Sobreviventes e, ao contrário do que pensa o senso comum, não há glória nisto, não há regozijo, não há mérito, não há bravura, não há heroísmo, não há respeito ou compaixão, não há orgulho, não há honra.

Um sobrevivente não é alguém que ande de cabeça erguida.
Um sobrevivente é um vulto, um indigente que rasteja sob o sol, sombra de si mesmo, pelos cantos da calçada. Um sobrevivente é o restolho do vaticínio do fracasso que malogrou. Um sobrevivente é o excremento que flutua ao fim do naufrágio. Um sobrevivente é alguém que vaga entre o que não foi, o que poderia ter sido e o que não será. Um sobrevivente é aquele que carrega os próprios cacos nos bolsos rotos e vê seus farelos caírem como fuligens de seus rastos. Não sabe de si. Não se reconhece. Não sabe de nada. Um sobrevivente somos nós todos os que seguimos sub-existindo.

Não há honra na sobrevivência, em ser a sobra da calamidade, aquilo que a desgraça não mastigou e engoliu, aquilo que o revés não aniquilou, o rejeito da miséria. Ser aquilo que o destino esqueceu de aniquilar na sua passagem irrefreável sobre nossas existências.

Não há orgulho na sobrevivência. Quem pode orgulhar-se de ser a sobra do desastre? O resto esmigalhado da consumição? O escombro irreparável, irrecuperável, a ruína preservada assinalando que aqui e ali a fatalidade passou e não deixou a possibilidade de futuro? Terra seca, mil vezes pisada e salgada.

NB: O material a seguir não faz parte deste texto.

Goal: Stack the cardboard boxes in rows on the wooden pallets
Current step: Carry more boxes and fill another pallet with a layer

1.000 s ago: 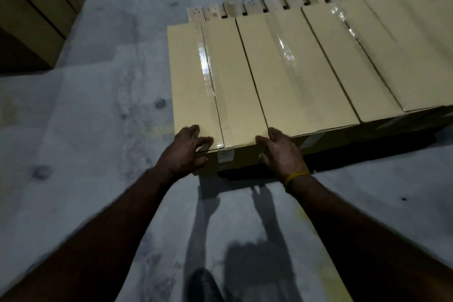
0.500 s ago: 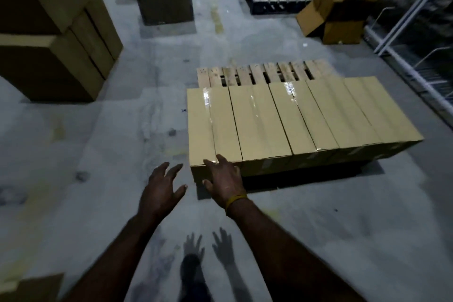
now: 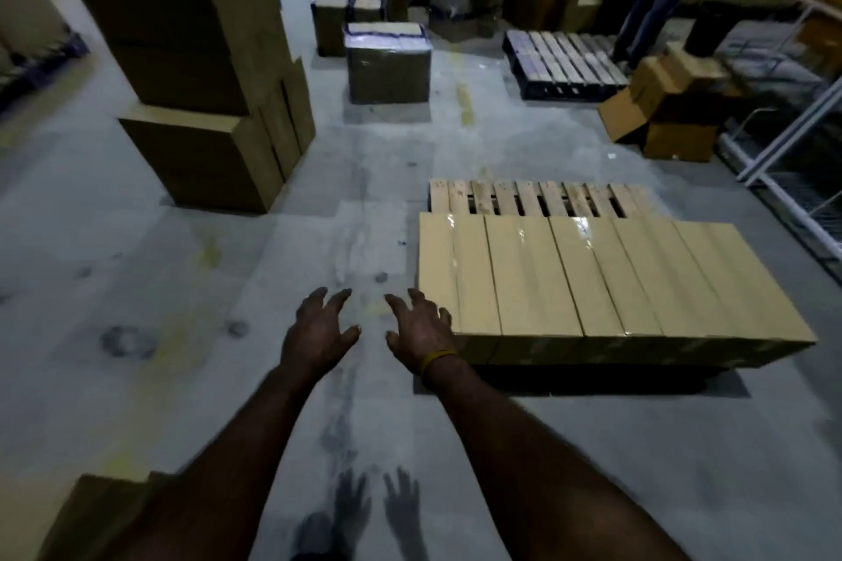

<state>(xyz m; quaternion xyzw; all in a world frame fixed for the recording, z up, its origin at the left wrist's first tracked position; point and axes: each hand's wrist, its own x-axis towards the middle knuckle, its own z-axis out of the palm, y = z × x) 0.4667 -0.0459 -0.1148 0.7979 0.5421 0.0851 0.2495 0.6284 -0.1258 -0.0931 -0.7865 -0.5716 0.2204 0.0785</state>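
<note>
Hands spread and empty, left hand (image 3: 319,328) and right hand (image 3: 421,333) hover beside cardboard boxes (image 3: 592,273) packed edge-to-edge on a wooden pallet (image 3: 537,196), apparently leaving its far slats for another row.

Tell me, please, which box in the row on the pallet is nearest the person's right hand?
The leftmost box in the row; the right hand overlaps its near left corner, while the other boxes extend away rightward.
</note>
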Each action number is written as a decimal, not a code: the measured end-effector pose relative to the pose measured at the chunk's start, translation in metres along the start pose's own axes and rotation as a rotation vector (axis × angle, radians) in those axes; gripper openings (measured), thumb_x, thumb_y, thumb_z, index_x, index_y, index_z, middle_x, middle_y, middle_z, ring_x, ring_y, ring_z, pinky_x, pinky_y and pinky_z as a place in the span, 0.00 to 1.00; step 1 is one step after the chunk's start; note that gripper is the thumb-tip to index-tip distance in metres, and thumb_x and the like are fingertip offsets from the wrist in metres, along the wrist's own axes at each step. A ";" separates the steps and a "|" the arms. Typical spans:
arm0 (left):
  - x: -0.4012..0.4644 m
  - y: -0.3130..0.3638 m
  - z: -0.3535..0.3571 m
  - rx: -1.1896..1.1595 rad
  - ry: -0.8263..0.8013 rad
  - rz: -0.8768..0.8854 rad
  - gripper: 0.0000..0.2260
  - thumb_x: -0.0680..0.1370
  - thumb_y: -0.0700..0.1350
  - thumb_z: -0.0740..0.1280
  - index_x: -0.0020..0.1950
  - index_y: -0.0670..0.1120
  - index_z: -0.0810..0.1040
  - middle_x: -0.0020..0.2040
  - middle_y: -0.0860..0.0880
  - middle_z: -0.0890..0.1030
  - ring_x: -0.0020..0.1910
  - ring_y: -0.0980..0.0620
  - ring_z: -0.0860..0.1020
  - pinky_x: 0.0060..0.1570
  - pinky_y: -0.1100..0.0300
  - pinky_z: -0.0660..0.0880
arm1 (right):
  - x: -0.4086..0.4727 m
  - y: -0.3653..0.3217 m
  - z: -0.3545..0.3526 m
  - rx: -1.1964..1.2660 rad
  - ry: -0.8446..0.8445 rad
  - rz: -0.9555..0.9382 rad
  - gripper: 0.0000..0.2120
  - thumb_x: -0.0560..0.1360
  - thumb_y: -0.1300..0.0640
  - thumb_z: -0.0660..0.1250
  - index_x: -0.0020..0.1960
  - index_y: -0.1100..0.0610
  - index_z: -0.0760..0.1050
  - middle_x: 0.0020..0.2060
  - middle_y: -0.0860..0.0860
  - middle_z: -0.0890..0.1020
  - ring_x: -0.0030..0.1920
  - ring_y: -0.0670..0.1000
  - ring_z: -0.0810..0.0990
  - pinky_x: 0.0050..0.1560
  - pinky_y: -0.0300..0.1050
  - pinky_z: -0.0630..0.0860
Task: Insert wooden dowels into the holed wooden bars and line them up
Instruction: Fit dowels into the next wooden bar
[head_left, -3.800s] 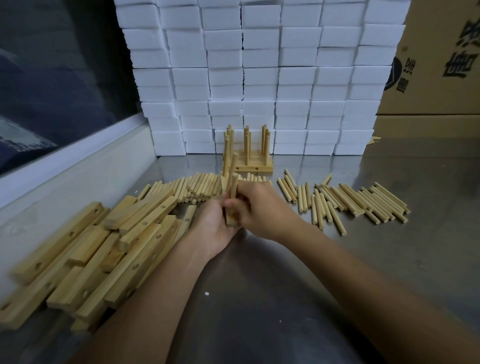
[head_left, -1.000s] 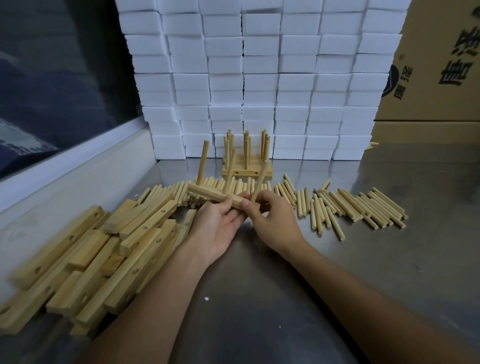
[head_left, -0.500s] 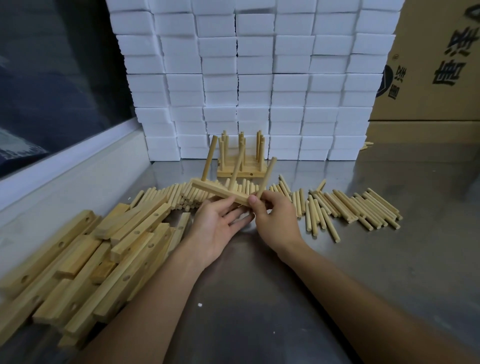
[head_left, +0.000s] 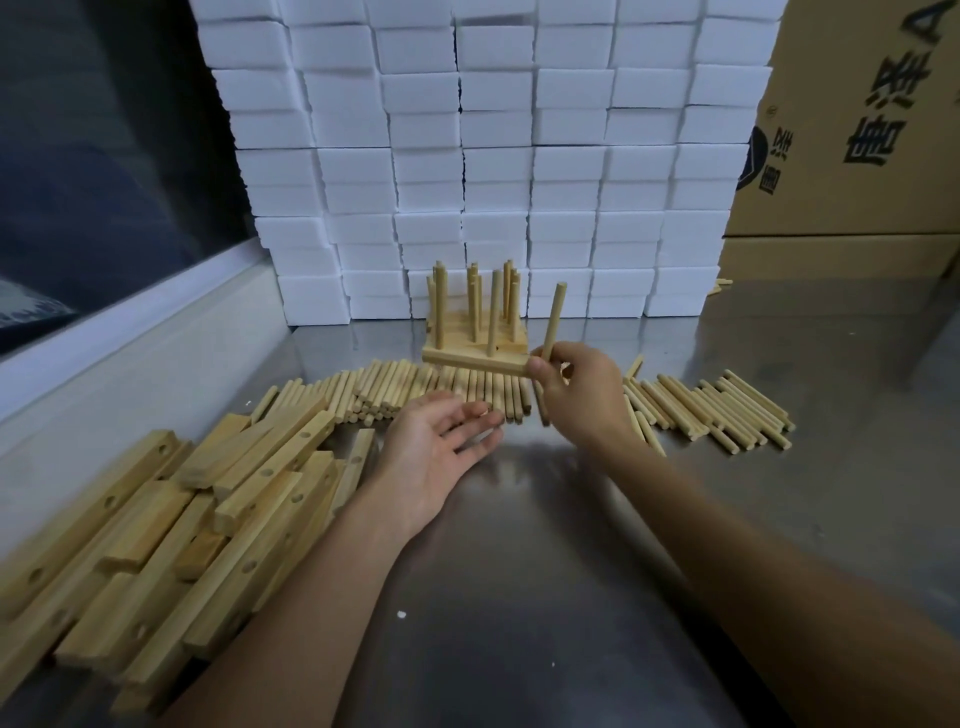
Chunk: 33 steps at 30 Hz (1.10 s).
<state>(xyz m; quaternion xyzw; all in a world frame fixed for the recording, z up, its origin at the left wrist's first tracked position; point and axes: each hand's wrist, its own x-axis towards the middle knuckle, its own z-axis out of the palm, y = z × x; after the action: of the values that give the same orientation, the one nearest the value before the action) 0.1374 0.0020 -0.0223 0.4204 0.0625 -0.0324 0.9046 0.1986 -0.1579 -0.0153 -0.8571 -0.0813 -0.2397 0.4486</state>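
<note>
My right hand (head_left: 576, 395) holds a holed wooden bar (head_left: 470, 359) by its right end, lifted above the table. Three dowels stand upright in that bar, the rightmost dowel (head_left: 553, 319) right at my fingers. Just behind it stand the finished bars with dowels (head_left: 511, 291), lined up near the white wall. My left hand (head_left: 441, 447) hovers open, palm up, below the held bar and apart from it. Loose dowels (head_left: 395, 389) lie in a row behind my hands, with more loose dowels (head_left: 717, 410) to the right. A heap of bare holed bars (head_left: 171, 530) fills the left.
A wall of stacked white foam blocks (head_left: 493, 156) closes the back. Cardboard boxes (head_left: 852, 130) stand at the back right. A raised white ledge (head_left: 130, 332) runs along the left under a dark window. The metal table top (head_left: 545, 597) stretches toward me.
My left hand has let go of the bar and dropped back, open. My right hand has lifted the bar with its three dowels away from me, toward the finished bars.
</note>
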 end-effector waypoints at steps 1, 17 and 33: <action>0.000 0.000 0.000 -0.003 0.003 -0.002 0.07 0.81 0.35 0.61 0.58 0.41 0.69 0.48 0.38 0.80 0.48 0.40 0.83 0.43 0.50 0.83 | 0.009 0.001 0.000 0.013 -0.006 0.019 0.06 0.79 0.56 0.68 0.50 0.56 0.83 0.40 0.48 0.82 0.37 0.44 0.78 0.43 0.44 0.76; 0.009 -0.001 -0.006 -0.023 -0.008 -0.032 0.03 0.82 0.36 0.61 0.53 0.43 0.71 0.44 0.40 0.81 0.39 0.45 0.85 0.39 0.52 0.82 | 0.090 0.032 0.045 -0.195 -0.134 0.090 0.12 0.78 0.57 0.69 0.36 0.55 0.75 0.31 0.47 0.74 0.33 0.47 0.71 0.33 0.40 0.65; 0.008 0.000 -0.004 0.023 0.009 -0.016 0.04 0.82 0.37 0.62 0.55 0.43 0.71 0.46 0.40 0.81 0.41 0.44 0.84 0.42 0.50 0.82 | 0.092 0.032 0.056 -0.287 -0.129 0.162 0.13 0.76 0.51 0.72 0.49 0.62 0.78 0.41 0.53 0.81 0.43 0.53 0.80 0.42 0.46 0.78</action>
<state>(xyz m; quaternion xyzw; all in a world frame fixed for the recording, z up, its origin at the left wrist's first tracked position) 0.1454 0.0051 -0.0261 0.4306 0.0694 -0.0384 0.8991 0.3088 -0.1381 -0.0217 -0.9296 -0.0054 -0.1565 0.3336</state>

Não há mérito na sobrevivência. Por que sobrevivemos? Por que nós? Não por nós mesmos, é certo. Não por um esforço consciente e elaborado, numa estratégia ̶ somos ignorantes demais quanto a nossa condição, nenhum de nós está pronto ou é preparado e quando nos damos conta, se nos damos conta, é tarde, já somos a borra. Mas, por acaso, sobrevivemos por simples acaso, por esquecimento do destino. Por uma insignificância essencial que nos fez invisível quando a mão da indesejada baixou, rente à nuca, a foice e levou os fortes, os bravos, colhendo o grão e deixando o joio daninho, sobrevivemos.

Não há heróis entre nós. Os heróis morreram para que sobrevivêssemos e não lhes somos gratos por isto, por herdarmos esta dívida, essa obrigação ao reconhecimento por terem nos tornado essa lástima, esse andrajo. Os heróis foram os que não escaparam, os eleitos para o holocausto sem sentido e inútil. Inútil porque nós, os sobreviventes, não sabemos o que fazer deles além de erigirmos ícones ocos e esquecê-los.

Entre nós, os sobreviventes, não há respeito ou compaixão. Não nos unificamos nessa sina, não nos compadecemos e não nos damos as mãos. Sabemos quem somos e a vergonha nos obriga ao recolhimento e ao silêncio sobre essa vergonha de termos escapado para o nada. Entulho no baldio. Lepra moral contagiosa que nos isola nos lazaretos individuais, minúsculos, mesquinhos, ínfimos de nossa ignomínia.

Somos sobreviventes. E não há Paz que nos abrigue.